- [Exercise objective] The line holding "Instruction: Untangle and" is the last one to output; start at the first line of the data, keep every line in between exactly, and leave out pictures.
*** Opening Given data ***
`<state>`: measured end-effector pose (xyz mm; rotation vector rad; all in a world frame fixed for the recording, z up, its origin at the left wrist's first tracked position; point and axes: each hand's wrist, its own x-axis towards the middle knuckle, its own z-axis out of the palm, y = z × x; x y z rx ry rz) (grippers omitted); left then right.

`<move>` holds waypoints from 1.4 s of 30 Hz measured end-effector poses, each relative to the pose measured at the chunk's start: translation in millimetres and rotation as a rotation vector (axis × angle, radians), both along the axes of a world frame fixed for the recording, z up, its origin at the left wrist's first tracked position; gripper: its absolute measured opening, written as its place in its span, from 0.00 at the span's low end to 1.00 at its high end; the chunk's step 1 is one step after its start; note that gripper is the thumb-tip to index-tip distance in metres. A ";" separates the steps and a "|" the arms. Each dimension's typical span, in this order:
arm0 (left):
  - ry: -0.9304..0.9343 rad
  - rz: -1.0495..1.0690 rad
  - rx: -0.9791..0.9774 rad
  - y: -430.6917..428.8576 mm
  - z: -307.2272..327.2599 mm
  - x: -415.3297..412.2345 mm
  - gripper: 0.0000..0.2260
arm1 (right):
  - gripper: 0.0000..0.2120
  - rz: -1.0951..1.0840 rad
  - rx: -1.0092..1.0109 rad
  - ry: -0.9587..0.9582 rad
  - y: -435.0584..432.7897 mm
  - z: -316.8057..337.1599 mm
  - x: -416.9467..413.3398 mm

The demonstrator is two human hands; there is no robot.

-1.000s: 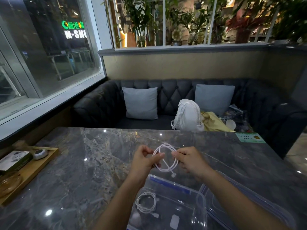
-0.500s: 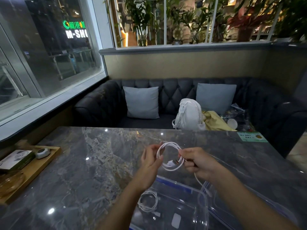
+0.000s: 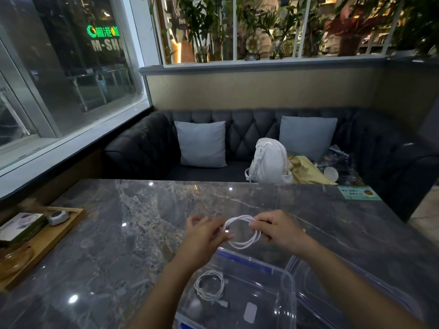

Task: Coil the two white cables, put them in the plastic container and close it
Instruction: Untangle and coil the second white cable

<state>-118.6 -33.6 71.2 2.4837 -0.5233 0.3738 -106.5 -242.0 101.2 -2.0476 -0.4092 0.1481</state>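
A white cable (image 3: 240,245) is looped into a small coil that both hands hold above the table. My left hand (image 3: 202,236) pinches its left side, where a cable end sits. On the right side, my right hand (image 3: 278,230) grips the loops. Below them stands an open clear plastic container (image 3: 288,279) with blue trim. A second coiled white cable (image 3: 210,287) lies inside it at the left. The container's clear lid (image 3: 370,288) lies flat to its right, partly hidden by my right forearm.
The grey marble table (image 3: 142,233) carries a wooden tray (image 3: 52,236) with a box and small items at the left edge. A green card (image 3: 360,193) lies at the far right corner. Behind the table, a dark sofa holds cushions and a white backpack (image 3: 269,161).
The loose tail that hung below my right hand half a second ago is gone from view and the loops look tidier. Both hands have stayed above the container's far edge.
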 end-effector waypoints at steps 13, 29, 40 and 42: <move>0.360 0.091 -0.476 -6.3 -0.8 -6.1 0.15 | 0.04 0.125 -0.087 0.112 -4.2 -7.5 8.5; 0.361 0.260 -0.786 -26.6 1.3 -2.8 0.19 | 0.03 -0.018 0.810 0.705 -2.3 -7.0 -0.1; 0.159 0.416 -0.522 -29.4 -4.4 -9.6 0.08 | 0.06 -0.279 0.339 0.352 -9.6 -16.3 3.7; 0.192 0.379 -0.644 -35.2 -6.2 -12.2 0.09 | 0.07 -0.295 0.599 0.525 -4.7 -14.8 2.3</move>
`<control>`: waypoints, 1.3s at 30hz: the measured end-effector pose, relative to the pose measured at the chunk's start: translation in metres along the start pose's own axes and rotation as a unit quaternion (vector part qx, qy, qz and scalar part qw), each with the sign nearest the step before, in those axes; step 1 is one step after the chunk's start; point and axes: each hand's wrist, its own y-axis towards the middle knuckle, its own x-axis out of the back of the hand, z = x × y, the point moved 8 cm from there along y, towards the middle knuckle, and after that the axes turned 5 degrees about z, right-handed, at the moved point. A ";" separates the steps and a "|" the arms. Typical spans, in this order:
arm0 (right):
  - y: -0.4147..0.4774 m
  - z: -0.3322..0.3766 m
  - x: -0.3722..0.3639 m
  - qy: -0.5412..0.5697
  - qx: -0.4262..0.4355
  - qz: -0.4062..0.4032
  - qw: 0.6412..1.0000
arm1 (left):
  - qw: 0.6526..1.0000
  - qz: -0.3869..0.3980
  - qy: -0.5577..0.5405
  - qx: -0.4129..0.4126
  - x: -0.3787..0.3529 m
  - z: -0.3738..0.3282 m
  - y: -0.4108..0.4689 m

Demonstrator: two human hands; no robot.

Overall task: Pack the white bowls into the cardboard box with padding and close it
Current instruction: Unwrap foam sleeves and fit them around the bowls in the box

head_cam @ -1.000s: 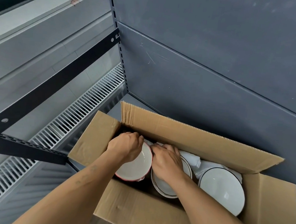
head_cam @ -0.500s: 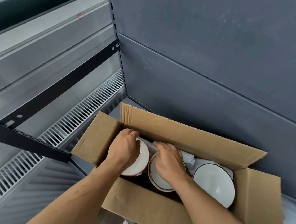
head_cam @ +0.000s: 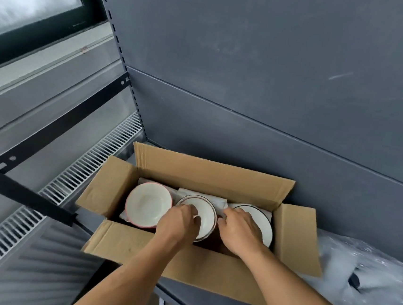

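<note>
**While the bowls sit in the box, bare rims are the danger**

As the cardboard box stands open in the lower middle of the frame, we see three white bowls in a row inside it. The red-rimmed bowl is at the left, the middle bowl in the centre and the dark-rimmed bowl at the right. White padding paper shows behind them, along the far wall.

The left hand curls over the near left rim of the middle bowl, thumb inside, and grips it. The right hand lies over the dark-rimmed bowl, with its fingers bent down into the gap beside the middle bowl. We cannot tell whether it holds paper, a rim or nothing.

We judge that the padding is not finished. No paper is visible between the red-rimmed bowl and the middle bowl, which are just beside each other. A sideways push there can knock ceramic on ceramic and chip a rim. Closing the flaps with no top layer would leave the bowls loose. The bubble wrap lies outside the box, at the lower right.
</note>
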 end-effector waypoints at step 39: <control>-0.121 -0.293 -0.005 0.276 -0.179 0.010 0.944 | 0.959 0.226 0.044 -0.167 -0.204 -0.254 -0.100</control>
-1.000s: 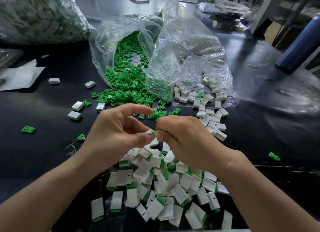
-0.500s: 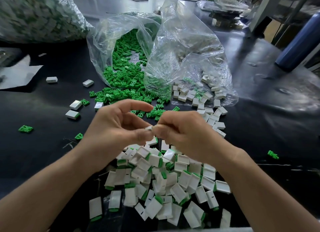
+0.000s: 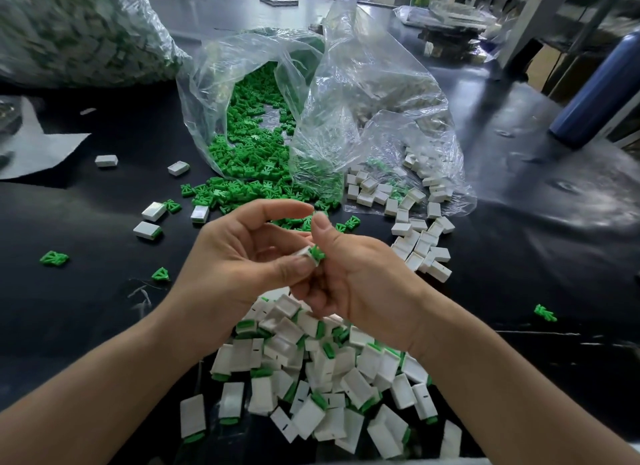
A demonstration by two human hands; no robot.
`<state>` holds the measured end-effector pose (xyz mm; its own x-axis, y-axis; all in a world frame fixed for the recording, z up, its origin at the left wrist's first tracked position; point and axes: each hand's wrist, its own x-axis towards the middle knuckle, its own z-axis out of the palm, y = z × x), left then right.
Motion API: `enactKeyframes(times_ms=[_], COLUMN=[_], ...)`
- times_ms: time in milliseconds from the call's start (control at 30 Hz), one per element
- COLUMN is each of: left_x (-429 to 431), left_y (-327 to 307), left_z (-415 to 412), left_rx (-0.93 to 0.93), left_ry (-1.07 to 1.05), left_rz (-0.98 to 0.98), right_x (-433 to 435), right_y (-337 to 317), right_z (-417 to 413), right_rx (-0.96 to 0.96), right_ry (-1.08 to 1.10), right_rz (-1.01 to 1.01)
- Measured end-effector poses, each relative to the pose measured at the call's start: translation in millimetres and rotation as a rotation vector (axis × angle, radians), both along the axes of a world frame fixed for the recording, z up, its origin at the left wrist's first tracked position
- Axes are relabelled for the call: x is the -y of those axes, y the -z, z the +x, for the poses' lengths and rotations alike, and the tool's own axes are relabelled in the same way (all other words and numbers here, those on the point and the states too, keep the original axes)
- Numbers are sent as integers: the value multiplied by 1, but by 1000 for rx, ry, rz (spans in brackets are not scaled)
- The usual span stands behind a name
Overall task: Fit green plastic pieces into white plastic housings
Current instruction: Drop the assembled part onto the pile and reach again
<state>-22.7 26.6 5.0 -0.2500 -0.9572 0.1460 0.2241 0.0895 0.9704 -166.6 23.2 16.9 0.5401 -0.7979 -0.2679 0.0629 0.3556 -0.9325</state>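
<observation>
My left hand [image 3: 239, 260] pinches a small white housing [image 3: 304, 253] between thumb and fingers at the centre of the view. A green piece [image 3: 317, 252] sticks out of that housing's end, and my right hand [image 3: 360, 277] holds it there with its thumb raised. Below my hands lies a heap of white housings with green pieces fitted [image 3: 311, 371]. Loose green pieces [image 3: 252, 152] spill from an open clear bag. Empty white housings [image 3: 419, 236] spill from a second clear bag [image 3: 374, 118] to the right.
Single housings [image 3: 147, 230] and green pieces [image 3: 53, 258] lie scattered on the black table [image 3: 519, 256] at left. A big filled bag [image 3: 76, 31] sits back left, white paper [image 3: 38, 149] at far left, a blue cylinder [image 3: 599, 90] at right.
My hands have risen slightly and my right thumb has lifted, so the green piece now shows at the housing's end. The camera has tilted a little.
</observation>
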Motion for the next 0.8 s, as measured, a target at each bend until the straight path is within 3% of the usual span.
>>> enactKeyframes(times_ms=[500, 800], left_x=[0, 1], left_y=[4, 2], left_z=[0, -1], left_rx=[-64, -122], left_ry=[3, -33], left_rz=[-23, 8], right_x=[-6, 0], right_y=[0, -1], right_z=[5, 5], right_rx=[-6, 73], right_ry=[82, -25], right_rz=[-51, 38])
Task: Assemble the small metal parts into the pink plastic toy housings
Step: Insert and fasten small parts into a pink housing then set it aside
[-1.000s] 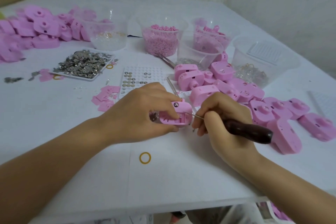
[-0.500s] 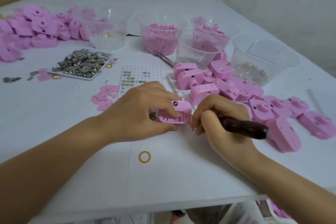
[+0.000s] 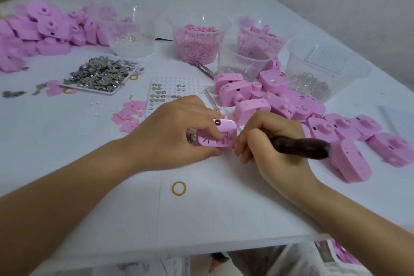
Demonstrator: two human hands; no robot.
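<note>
Far left on the worktop (image 3: pixel 56 141): a heap of housings (image 3: pixel 40 27), then a tray of metal parts (image 3: pixel 100 75), both well apart from the work.

Nearer centre: left grip (image 3: pixel 177 132) curled round one housing (image 3: pixel 220 135), fingers over the top and thumb beneath. Held low over the worktop, slotted face toward the camera; resting on the surface or not, cannot tell.

Just right of it: right grip (image 3: pixel 268 141) wrapped round a dark-handled tool (image 3: pixel 300 144), pen-fashion. Thin tip at the housing's right edge, mostly hidden behind fingertips. Metal part on the tip or already in the slot: cannot tell.

Probably the seating of a part into that slot. To do it well:
- Brace both wrists on the worktop.
- Pinch the housing firmly, without turning it.
- Guide the tip straight in, along the slot.
- Press lightly rather than lever, to avoid marring the plastic or flicking the part away.
- Hold the left fingertips out of the tip's line.

Farther right: a second heap (image 3: pixel 349 132) of housings, near the tool handle but apart from it.
</note>
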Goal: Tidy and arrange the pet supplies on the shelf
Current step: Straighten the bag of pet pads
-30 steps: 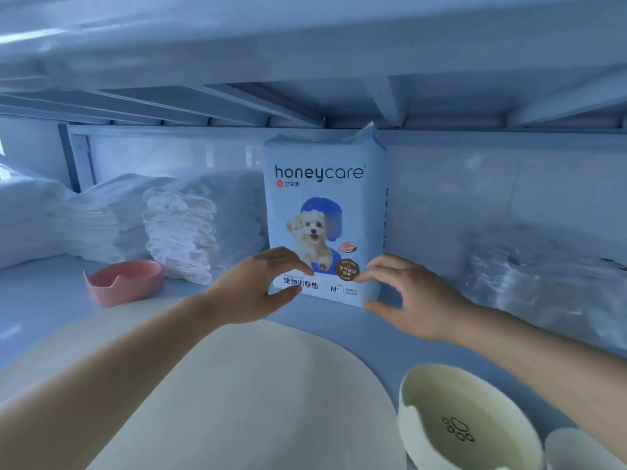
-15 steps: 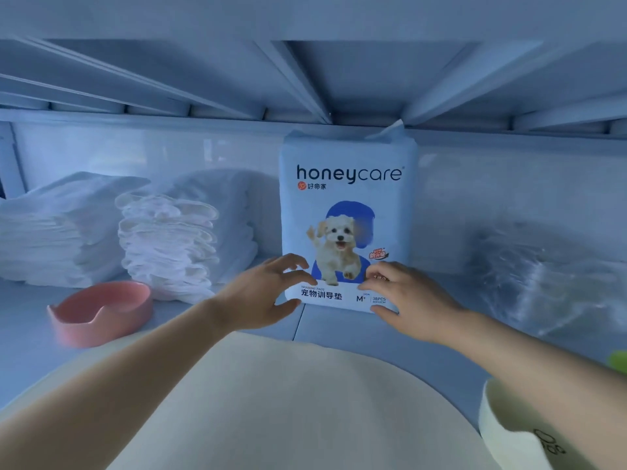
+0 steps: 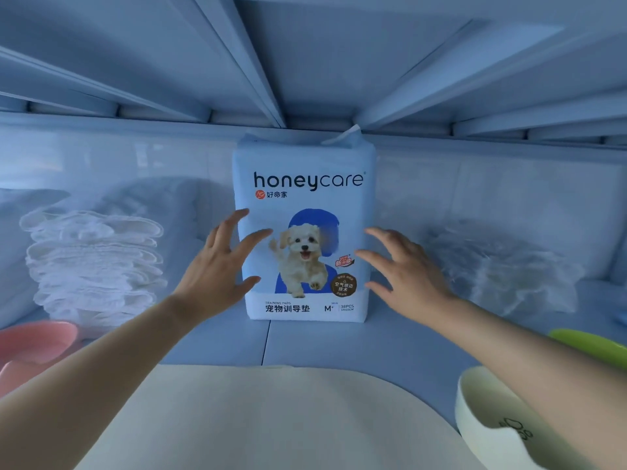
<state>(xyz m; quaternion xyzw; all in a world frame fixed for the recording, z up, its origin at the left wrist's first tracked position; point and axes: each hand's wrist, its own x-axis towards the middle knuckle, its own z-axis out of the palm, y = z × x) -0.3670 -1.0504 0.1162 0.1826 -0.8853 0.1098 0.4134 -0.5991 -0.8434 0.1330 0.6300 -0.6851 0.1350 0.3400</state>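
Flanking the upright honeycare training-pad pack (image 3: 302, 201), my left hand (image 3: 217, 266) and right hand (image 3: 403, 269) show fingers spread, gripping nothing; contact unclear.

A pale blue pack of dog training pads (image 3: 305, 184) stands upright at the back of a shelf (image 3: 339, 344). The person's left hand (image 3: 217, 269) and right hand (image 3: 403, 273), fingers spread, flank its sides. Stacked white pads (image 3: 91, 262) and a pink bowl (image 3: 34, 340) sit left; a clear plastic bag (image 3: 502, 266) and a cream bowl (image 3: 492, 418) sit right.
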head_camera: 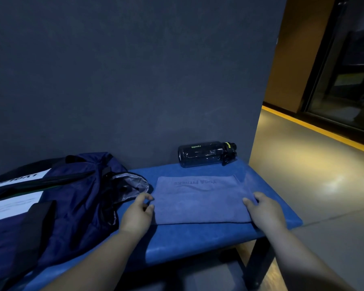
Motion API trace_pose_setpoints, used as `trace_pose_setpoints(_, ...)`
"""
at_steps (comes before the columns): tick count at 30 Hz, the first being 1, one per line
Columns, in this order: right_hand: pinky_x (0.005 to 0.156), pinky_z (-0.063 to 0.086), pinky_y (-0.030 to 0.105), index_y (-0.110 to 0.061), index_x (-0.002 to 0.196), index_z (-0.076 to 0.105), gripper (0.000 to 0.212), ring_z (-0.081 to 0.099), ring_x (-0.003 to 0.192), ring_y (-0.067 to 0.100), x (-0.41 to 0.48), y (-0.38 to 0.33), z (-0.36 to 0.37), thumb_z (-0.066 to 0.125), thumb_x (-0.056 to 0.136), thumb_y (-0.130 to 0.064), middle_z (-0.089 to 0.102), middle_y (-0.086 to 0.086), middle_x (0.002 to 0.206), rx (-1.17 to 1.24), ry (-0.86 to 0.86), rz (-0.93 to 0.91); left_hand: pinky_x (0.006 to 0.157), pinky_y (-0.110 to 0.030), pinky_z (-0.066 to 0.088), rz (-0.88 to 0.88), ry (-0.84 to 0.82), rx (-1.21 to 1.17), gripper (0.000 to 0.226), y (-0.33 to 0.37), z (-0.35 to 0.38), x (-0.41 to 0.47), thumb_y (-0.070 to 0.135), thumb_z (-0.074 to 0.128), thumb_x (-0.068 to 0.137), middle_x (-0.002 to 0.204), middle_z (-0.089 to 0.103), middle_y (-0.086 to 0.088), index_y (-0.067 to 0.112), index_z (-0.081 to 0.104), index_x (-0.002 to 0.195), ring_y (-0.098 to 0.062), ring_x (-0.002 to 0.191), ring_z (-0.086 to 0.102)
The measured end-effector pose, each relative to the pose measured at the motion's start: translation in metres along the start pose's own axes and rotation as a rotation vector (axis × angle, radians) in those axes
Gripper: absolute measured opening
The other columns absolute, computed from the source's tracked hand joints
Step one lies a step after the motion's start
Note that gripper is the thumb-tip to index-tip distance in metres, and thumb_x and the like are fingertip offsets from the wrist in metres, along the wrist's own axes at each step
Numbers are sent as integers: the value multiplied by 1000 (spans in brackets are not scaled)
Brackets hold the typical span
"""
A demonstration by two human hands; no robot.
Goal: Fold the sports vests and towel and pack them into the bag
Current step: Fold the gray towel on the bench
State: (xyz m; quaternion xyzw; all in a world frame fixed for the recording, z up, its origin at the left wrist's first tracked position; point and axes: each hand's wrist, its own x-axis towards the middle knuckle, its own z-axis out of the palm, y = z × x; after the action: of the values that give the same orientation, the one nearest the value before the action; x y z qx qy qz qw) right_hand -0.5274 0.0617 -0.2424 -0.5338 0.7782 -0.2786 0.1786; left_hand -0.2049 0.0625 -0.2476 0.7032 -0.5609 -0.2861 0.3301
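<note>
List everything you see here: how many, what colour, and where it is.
towel: one, grey-blue, folded flat on the bench
bag: one, navy, open, at the bench's left
bottle: one, dark see-through, on its side by the wall
bench: one, blue, against the wall
wall: one, dark grey, behind the bench
left hand: one, at the towel's left edge, grip unclear
right hand: one, holds the towel's right edge

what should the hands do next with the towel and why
Probably fold the towel in half once more, right end over to the left. It lies flat and wide on the bench. The right hand holds its right end, the left hand is at its left end, and the open bag sits just left of it.
</note>
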Motion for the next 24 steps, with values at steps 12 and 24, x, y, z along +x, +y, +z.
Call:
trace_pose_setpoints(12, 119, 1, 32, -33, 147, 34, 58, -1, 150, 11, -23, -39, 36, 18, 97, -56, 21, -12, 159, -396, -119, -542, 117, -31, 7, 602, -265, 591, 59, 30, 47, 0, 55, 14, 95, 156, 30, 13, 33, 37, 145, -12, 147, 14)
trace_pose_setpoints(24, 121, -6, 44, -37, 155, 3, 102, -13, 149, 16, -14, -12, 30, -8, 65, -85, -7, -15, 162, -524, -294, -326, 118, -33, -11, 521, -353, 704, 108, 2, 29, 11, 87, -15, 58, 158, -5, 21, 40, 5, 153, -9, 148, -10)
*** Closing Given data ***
- [The answer]
`<state>`: measured end-effector pose (xyz mm; rotation vector rad; all in a world frame fixed for the recording, z up, its origin at the left wrist's first tracked position; point and axes: each hand's wrist, its own x-axis towards the middle knuckle, its own z-axis out of the palm, y = z × x; x y z rx ry rz) (grippers omitted); left then right.

`<move>` holds waypoints from 1.4 s of 30 Hz measured end-effector poses, each relative to the pose measured at the chunk's start: translation in millimetres and rotation as a rotation vector (axis × angle, radians), both along the axes of a world frame fixed for the recording, z up, its origin at the left wrist's first tracked position; gripper: its absolute measured opening, written as its place in its span, from 0.00 at the span's low end to 1.00 at its high end; the chunk's step 1 is one step after its start; note that gripper is the thumb-tip to index-tip distance in metres. A ";" separates the steps and a "|" the arms. Each dimension's typical span, in this order:
arm0 (left):
  - ry: -0.9304..0.9343 rad
  - rz: -1.0495..1.0690 rad
  - rx: -0.9791..0.9774 rad
  - y: -430.6917..428.8576 mm
  - z: -307.2272..327.2599 mm
  - x: -415.3297..412.2345 mm
  - gripper: 0.0000..0.2260
arm1 (right):
  - gripper: 0.0000..0.2120
  - rz: -1.0951..1.0840 rad
  - rx: -1.0092..1.0109 rad
  - ry: -0.9587..0.9582 rad
  - y: -435.0584..432.7897 mm
  - z: -316.8057..337.1599 mm
  - x: -416.9467..413.3398 mm

The demonstrator is two human hands; there is no robot.

-1.000s: 
-0.500s: 
+0.000s: 

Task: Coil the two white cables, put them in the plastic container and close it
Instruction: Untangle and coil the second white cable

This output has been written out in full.